Rca, riparte lo scontro. Le parti in causa sono le stesse di novembre, compagnie e associazioni di carrozzieri. Tre mesi fa vinsero i secondi, ma evidentemente si trattava solo di una battaglia interlocutoria su un terreno ricco di ostacoli e instabile qual è quello delle assicurazioni auto. Le polizze italiane sono le più care d’Europa, qualcuno sostiene che sia colpa dell’evasione, qualcun altro che l’evasione sia figlia di una pressione fiscale eccessiva. È un po’ la storia dell’uovo e della gallina. La certezza è che il caro-auto regna nel settore automobilistico, e che un numero via via crescente di italiani si rivolge al web per porre le assicurazioni auto del settore a confronto e individuare tariffe adatte alle proprie esigenze.

‘Vecchie’ novità nel settore Rca

Il libero mercato, che avrebbe dovuto stimolare la concorrenza e produrre un contenimento dei prezzi, ha fallito.

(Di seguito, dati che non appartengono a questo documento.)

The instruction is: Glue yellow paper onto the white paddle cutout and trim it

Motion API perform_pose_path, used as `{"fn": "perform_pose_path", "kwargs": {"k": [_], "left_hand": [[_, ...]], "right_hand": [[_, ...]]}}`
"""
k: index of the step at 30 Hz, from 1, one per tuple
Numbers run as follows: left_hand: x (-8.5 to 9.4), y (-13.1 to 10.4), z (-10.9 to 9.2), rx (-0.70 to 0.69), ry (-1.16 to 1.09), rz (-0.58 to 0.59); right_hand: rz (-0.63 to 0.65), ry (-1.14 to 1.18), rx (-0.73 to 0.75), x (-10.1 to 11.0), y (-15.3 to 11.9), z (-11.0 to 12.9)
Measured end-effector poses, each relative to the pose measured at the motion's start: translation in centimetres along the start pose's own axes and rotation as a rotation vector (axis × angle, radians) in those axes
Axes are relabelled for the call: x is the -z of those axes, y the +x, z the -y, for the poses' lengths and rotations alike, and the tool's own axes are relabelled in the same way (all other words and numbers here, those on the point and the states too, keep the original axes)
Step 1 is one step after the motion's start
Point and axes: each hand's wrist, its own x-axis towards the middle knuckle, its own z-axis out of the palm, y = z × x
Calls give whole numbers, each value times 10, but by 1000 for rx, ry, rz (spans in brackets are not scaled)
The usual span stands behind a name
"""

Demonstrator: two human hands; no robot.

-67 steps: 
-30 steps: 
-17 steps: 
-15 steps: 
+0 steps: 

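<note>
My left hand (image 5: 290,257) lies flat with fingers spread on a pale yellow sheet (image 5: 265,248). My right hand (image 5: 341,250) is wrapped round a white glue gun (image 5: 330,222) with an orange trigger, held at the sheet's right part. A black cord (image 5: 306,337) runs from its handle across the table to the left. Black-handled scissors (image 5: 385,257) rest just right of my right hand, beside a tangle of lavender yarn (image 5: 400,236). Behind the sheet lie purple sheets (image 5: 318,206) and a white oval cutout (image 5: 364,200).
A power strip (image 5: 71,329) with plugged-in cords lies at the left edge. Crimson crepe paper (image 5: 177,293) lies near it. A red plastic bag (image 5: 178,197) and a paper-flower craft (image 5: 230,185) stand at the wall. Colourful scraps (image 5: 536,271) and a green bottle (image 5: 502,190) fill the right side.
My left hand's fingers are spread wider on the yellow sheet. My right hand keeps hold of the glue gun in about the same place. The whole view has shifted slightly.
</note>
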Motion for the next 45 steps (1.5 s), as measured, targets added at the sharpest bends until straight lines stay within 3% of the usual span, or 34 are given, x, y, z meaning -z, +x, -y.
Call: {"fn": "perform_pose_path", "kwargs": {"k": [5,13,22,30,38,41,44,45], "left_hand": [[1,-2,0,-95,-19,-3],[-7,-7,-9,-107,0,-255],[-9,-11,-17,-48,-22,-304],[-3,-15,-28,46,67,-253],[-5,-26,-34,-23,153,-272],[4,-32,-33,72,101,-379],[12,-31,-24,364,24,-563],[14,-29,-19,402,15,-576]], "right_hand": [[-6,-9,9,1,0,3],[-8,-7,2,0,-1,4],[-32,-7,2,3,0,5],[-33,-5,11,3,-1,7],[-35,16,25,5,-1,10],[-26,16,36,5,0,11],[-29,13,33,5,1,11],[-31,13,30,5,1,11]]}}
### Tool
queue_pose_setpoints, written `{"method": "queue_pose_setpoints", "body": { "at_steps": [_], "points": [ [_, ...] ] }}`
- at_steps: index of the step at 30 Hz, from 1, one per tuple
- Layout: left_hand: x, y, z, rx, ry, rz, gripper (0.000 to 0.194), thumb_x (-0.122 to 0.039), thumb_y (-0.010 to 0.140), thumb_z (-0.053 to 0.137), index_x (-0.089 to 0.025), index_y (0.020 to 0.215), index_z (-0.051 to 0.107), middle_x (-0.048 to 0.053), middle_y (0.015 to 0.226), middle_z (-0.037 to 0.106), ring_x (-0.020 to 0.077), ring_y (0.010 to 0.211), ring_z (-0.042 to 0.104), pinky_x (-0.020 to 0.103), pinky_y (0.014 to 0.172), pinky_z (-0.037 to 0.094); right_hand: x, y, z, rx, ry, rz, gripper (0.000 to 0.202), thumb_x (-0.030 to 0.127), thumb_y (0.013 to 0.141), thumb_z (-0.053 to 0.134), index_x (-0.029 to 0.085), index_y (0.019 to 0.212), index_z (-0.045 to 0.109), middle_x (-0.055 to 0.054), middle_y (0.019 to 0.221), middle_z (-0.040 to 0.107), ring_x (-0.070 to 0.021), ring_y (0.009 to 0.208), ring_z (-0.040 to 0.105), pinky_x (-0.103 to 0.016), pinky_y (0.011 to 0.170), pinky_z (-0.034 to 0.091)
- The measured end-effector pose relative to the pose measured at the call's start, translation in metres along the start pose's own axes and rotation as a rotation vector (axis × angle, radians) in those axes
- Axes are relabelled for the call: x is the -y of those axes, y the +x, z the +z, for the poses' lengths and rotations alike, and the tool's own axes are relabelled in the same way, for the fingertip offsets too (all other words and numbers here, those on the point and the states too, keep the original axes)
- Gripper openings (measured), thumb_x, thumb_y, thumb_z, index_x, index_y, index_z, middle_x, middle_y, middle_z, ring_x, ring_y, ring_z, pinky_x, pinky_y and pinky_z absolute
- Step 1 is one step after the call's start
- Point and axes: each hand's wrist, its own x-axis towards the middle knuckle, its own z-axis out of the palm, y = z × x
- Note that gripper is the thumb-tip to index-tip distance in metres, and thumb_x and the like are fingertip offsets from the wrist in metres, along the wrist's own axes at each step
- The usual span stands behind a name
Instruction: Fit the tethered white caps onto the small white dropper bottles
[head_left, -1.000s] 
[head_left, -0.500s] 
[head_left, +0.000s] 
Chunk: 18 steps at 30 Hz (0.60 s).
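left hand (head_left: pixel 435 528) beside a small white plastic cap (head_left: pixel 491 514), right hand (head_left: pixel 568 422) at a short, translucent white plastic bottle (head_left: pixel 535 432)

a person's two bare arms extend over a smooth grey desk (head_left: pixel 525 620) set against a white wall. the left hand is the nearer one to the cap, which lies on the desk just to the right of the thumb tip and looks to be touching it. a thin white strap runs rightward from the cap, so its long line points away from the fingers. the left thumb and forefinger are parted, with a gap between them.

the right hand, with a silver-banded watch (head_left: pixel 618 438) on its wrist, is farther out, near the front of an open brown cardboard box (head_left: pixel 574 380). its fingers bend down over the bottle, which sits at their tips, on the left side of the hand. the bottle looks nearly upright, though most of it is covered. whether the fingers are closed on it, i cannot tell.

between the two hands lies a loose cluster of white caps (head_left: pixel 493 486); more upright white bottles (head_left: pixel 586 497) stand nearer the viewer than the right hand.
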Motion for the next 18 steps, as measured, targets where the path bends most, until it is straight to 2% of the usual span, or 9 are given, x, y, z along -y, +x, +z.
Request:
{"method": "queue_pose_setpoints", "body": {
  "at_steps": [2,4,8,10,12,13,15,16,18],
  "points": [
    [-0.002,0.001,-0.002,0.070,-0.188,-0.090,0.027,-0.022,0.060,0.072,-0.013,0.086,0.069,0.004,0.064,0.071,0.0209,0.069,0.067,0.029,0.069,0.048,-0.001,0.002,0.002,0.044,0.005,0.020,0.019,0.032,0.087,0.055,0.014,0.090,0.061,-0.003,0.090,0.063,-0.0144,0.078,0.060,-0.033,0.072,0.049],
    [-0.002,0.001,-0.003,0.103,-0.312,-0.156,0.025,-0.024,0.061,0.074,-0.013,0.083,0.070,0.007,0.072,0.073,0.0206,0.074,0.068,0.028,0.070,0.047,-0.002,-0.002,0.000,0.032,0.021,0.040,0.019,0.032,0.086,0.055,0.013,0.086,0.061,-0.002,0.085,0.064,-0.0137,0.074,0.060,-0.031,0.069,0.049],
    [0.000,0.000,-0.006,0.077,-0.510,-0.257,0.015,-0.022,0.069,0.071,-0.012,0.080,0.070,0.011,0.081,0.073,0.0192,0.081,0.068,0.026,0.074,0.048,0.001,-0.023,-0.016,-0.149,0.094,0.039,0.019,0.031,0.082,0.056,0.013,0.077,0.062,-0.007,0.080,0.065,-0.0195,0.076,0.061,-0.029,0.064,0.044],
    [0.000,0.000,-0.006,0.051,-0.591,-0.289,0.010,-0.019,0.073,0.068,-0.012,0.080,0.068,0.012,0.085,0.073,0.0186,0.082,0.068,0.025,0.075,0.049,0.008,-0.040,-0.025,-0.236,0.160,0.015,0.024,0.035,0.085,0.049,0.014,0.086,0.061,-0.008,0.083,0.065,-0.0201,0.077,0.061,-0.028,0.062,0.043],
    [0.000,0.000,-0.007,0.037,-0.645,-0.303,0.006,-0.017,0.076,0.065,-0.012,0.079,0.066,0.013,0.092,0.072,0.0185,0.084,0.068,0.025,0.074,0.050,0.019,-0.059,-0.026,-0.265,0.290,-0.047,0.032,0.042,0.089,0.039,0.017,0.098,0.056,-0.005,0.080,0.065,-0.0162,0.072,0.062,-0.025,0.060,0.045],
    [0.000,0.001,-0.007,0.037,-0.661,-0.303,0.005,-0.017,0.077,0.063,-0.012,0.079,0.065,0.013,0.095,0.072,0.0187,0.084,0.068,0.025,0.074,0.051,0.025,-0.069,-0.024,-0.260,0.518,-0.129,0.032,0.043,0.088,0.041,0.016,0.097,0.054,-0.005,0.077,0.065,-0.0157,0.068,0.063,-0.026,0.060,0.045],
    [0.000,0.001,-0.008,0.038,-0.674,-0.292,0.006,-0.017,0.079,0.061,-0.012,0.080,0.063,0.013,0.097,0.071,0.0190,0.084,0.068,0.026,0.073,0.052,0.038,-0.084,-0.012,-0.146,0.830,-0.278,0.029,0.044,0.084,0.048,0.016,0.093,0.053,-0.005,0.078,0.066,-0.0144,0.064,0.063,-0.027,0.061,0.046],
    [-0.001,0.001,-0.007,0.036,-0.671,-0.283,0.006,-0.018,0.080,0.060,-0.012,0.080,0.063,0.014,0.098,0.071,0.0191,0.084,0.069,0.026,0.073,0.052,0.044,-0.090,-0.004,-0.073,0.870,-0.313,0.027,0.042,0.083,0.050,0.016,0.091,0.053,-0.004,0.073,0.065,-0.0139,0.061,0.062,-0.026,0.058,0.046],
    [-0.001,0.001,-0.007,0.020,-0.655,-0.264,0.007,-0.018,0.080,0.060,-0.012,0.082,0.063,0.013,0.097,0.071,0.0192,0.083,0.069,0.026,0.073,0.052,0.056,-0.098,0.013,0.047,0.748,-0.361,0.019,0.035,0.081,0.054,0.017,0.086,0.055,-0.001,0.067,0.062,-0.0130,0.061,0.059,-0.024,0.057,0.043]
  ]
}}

Lo dicono i dati di settore, che attestano un aumento vertiginoso dei prezzi delle polizze Rca negli ultimi vent’anni. Resta la possibilità di informarsi su Genialloyd e i suoi prodotti, di compararli con quelli di Zurich Connect, Genertel e di tutte le altre compagnie, ma in un ambito che, da un paio di decenni, è riuscito a eludere ogni tentativo di calmierare le tariffe.

In realtà, i provvedimenti per abbassare i prezzi delle polizze Rca ci sarebbero, se non fossero al centro di una querelle senza fine. Il Decreto Destinazione Italia aveva fatto sparire l’articolo 8 dal proprio programma, quello che regolamentava l’utilizzo di scatola nera e la riparazione dei sinistri.

Sebbene la notizia non abbia validità ufficiale, il chiacchiericcio dalle aule del Parlamento vuole che attraverso il Decreto Concorrenza, in fase di bozza, si stia cercando di reinserire quelle soluzioni tanto care alle compagnie assicurative eliminate dal Destinazione Italia per questioni di tempistiche. E non solo.

Le carrozzerie convenzionate

Il provvedimento che riaccende le maggiori polemiche in ambito Rca è quello che riguarda l’obbligo di imporre ai guidatori i servizi delle carrozzerie convenzionate in caso di sinistro. La norma servirebbe ad abbattere il tasso di frodi, ma con la conseguenza collaterale di abbattere la libera concorrenza del settore.

Già agli albori, Ania, Confcommercio, associazioni di categoria avevano mosso una fortissima voce di dissenso, al punto di far naufragare il provvedimento per scongiurare il rischio di far arenare l’intera legge. Ora la proposta torna in auge, rilanciata (forse) dal nuovo decreto e pronta a seminare altro scompiglio. Si ricomincia.

Scatola nera

La scatola nera permette ai guidatori di risparmiare sul costo della polizza Rca grazie a un maggior controllo esercitato dalla compagnia assicurativa sul mezzo assicurato. Il dispositivo consente di ricostruire le dinamiche dei sinistri e limita fortemente i rischi di truffe perpetrate ai danni delle società assicurative. Con il doppio effetto, però, di entrare nella privacy dell’automobilista e di porre il guidatore del veicolo munito di black box in una posizione di svantaggio rispetto a un automobilista che ne è sprovvisto. Anche qui, il dibattito è acceso, le riforme del settore Rca continuano a percorrere sentieri in salita.